In a study comprising the largest ever number of gastric GIST cases with long-term follow-up, the correlation of immunohistochemical features and prognoses was analyzed. In that study, SMA-negative tumors showed a significantly higher frequency of progressive disease, and CD34-negative tumors showed a tendency to behave aggressively compared with CD34-positive tumors [4]. In our case, the preexisting tumor cells were positive for both SMA and CD34, while the tumor cells that metastasized were negative or weakly positive for SMA and negative for CD34. It is of great interest that the tumor cells changed their immunophenotypes with progression and that the observed changes correlated with the phases of indolent and aggressive clinical behavior. According to another study comprising the largest ever number of small intestinal GISTs, progression from a less aggressive tumor to a highly aggressive tumor was observed in 10 of 906 cases with histology of sharply demarcated areas [5]. However, in gastric GISTs, the frequency and occurrence of progression are unclear. We, therefore, believe that ours was an extremely rare case demonstrating the progression of gastric GIST that was positively proved by an immunohistochemical study comparing the primary and metastatic tumors.

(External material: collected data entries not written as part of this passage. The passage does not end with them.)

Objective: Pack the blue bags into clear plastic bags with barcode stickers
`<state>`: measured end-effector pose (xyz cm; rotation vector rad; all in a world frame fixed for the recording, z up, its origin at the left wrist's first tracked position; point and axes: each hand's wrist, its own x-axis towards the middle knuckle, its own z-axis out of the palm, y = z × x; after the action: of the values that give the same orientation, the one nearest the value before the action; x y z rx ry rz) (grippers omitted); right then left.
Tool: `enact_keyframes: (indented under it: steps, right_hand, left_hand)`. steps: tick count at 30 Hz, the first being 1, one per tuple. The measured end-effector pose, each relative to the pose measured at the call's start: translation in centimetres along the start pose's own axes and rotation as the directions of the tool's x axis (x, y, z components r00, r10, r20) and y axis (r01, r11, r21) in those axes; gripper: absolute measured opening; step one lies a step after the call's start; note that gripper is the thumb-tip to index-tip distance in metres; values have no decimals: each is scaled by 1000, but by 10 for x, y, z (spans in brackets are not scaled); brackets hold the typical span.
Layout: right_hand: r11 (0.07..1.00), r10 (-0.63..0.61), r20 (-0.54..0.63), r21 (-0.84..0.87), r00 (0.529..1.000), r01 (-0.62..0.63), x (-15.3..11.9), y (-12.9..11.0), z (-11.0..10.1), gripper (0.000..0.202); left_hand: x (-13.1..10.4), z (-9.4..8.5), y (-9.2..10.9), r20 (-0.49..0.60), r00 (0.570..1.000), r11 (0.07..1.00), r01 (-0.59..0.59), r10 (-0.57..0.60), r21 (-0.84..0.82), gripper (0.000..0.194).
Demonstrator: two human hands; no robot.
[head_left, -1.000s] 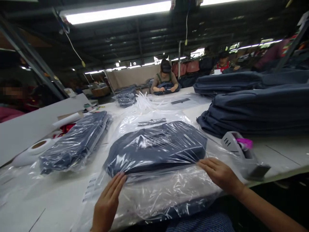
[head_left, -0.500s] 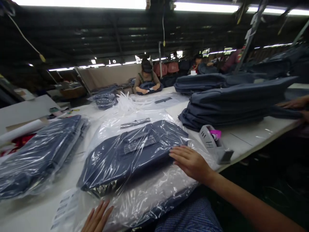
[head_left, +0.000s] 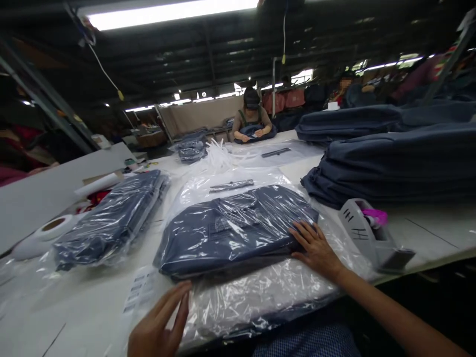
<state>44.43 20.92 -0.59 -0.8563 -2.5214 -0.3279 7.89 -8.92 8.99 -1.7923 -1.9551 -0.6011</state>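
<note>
A dark blue bag in clear plastic (head_left: 241, 228) lies on the table in front of me, on top of more plastic-wrapped material. My right hand (head_left: 316, 250) rests flat with spread fingers on the bag's near right edge. Near the bag's lower left corner is my left hand (head_left: 161, 320); its fingers point forward over the plastic, thumb apart from them, and nothing shows in it. A dark strip (head_left: 231, 186) lies under plastic just behind the bag.
Wrapped bags (head_left: 111, 223) lie at left beside a white roll (head_left: 55, 227). At right are stacked dark blue bags (head_left: 401, 166) and a grey tape dispenser (head_left: 366, 238). White strips (head_left: 217, 154) lie farther back; a person (head_left: 253, 116) sits across the table (head_left: 87, 312).
The view has turned left. My left hand has come forward to the bag's near left corner, and my right hand has spread on its right edge. The bag's plastic lies differently.
</note>
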Motion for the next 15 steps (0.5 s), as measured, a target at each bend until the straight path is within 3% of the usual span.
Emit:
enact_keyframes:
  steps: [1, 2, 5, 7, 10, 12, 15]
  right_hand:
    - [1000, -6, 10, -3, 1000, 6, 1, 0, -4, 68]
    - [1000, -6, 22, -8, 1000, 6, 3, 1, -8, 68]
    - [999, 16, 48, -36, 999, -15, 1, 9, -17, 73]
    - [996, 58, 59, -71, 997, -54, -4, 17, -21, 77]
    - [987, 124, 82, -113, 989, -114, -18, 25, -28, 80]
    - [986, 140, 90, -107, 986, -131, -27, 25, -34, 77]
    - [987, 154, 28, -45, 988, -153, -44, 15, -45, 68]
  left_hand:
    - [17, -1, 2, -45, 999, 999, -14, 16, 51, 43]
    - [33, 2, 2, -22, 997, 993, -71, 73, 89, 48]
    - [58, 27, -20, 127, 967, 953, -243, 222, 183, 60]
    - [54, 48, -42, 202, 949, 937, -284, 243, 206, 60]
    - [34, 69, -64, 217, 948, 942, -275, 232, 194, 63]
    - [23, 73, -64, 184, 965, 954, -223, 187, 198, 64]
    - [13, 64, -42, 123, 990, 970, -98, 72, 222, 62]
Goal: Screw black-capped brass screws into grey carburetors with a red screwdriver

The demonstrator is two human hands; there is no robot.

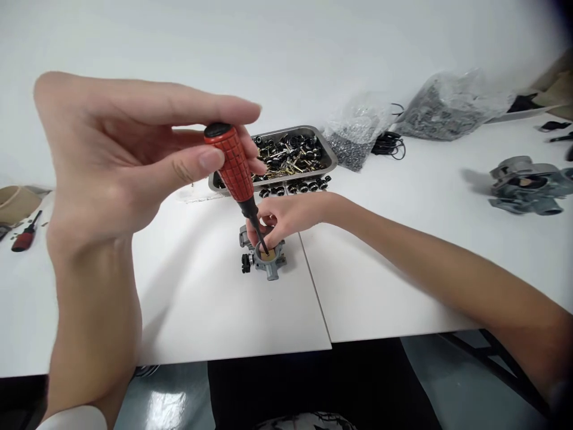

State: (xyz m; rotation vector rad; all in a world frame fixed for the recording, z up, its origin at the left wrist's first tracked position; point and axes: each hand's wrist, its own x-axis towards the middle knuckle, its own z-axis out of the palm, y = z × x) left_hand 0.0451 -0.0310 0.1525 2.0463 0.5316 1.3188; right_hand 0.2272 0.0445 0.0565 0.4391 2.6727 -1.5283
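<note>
My left hand is closed on the red handle of a screwdriver, its thumb and fingers around the grip. The screwdriver slants down to the right, and its tip meets the brass-coloured plate inside the round bore of a grey metal carburetor. My right hand grips the far side of this carburetor, with fingertips at the bore beside the screwdriver's shaft. Part of the carburetor is hidden under those fingers. A small black fitting sticks out from its left side.
Behind my hands stands a metal tray of small black and brass parts, with a row of black parts before it. Plastic bags of parts lie at the back right. Another carburetor sits right, another screwdriver left.
</note>
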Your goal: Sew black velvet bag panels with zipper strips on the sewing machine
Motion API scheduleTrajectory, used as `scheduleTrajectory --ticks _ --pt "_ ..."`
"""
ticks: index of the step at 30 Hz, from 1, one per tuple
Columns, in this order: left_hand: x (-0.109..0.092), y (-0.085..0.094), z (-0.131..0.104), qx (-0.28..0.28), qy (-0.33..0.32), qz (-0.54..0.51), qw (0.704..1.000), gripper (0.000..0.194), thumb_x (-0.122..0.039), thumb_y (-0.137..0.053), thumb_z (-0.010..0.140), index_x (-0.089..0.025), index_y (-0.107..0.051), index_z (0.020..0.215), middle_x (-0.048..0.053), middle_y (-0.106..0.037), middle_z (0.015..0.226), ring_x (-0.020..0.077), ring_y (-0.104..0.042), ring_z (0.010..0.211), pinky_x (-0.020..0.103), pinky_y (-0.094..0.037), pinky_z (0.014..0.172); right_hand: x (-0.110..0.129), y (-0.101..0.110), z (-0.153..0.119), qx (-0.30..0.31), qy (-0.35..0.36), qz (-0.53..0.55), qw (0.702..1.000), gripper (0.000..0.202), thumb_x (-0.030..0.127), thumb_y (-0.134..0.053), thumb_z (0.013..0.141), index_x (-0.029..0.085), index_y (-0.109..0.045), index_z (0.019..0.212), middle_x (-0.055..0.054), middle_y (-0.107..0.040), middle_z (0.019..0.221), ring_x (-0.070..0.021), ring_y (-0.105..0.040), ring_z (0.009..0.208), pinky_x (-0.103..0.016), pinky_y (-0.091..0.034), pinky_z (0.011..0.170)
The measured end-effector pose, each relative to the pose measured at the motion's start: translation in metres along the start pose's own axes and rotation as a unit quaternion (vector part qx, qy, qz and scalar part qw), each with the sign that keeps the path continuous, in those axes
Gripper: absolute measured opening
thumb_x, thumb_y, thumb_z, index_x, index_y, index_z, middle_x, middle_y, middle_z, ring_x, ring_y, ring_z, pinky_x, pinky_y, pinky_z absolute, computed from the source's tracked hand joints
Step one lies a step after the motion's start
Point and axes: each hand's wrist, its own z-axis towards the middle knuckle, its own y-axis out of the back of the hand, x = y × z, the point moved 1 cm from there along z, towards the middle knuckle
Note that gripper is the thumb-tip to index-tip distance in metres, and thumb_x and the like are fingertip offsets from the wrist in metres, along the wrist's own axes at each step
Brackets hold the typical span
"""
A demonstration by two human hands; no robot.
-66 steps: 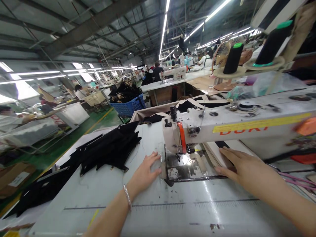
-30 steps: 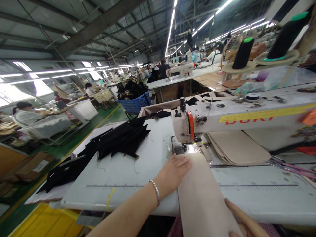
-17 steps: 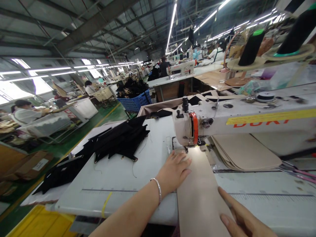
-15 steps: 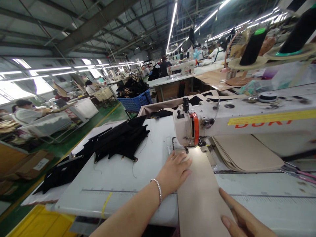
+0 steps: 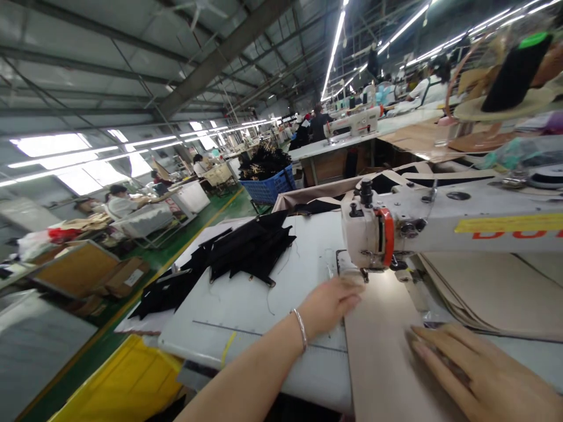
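A long beige fabric panel [image 5: 380, 351] runs from the front edge of the table up under the presser foot of a white sewing machine [image 5: 367, 234]. My left hand [image 5: 332, 308], a silver bangle at its wrist, lies with outstretched fingers on the panel's left edge, just in front of the needle area. Over the right side of the panel rests my right hand [image 5: 475, 363], slightly blurred, its fingers extended and gripping nothing visible. A stack of beige panels [image 5: 497, 293] lies right of the needle, beneath the machine arm.
Black fabric pieces [image 5: 250, 246] are heaped on the table's left side. A yellow bin [image 5: 127, 375] stands below the table's left corner. Beyond it are a blue crate [image 5: 270, 184] of dark pieces and a black thread cone [image 5: 516, 73]. Several people work farther back.
The view has swung left, so the machine and table sit farther right. My right hand has moved forward from the panel's right edge and lies flatter over it. My left hand stays near the needle.
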Motion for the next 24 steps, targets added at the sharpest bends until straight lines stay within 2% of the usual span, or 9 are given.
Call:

If we assume that all malignant tumors arise from precursor tumors, the histological characteristics of progression would be observed more frequently. In practice, GISTs from surgical or autopsy specimens are generally large, and tumor progression manifested by two distinct areas is rarely encountered in pathological examinations. Progression may be complete before the tumor has become large and clinically detectable, with the entire tumor being dominated by the malignant clone. It is difficult to demonstrate this hypothesis because small tumors with aggressive characteristics, as in our case study, are rarely encountered. In the study comprising the largest ever number of gastric GISTs, 1552 tumors were grouped by size and mitotic activity, and only 8 tumors were grouped into the category of ≤2 cm with >5 mitoses per 50 HPF [4]. Some studies have reported on the molecular features that may be acquired in GISTs with tumor progression. Moreover, some studies have reported that the cytogenetic aberrations observed in malignant GISTs are in addition to those of less aggressive tumors [68]. Moreover, it is common for GISTs to acquire secondary resistance mutations in tyrosine kinase domains of the c-kit gene because they become refractory to imatinib therapy [9, 10]. These molecular findings support the theory of stepwise progression in GIST, but it remains unclear as to what stage with regard to size that tumors undergo the changes explaining progression to malignant behavior. The mechanisms of GIST progression, therefore, need to be further elucidated.

In conclusion, we experienced a case of malignant gastric GIST arising from a preexisting indolent tumor.

Conflict of Interests

The authors declare that they have no conflict of interests.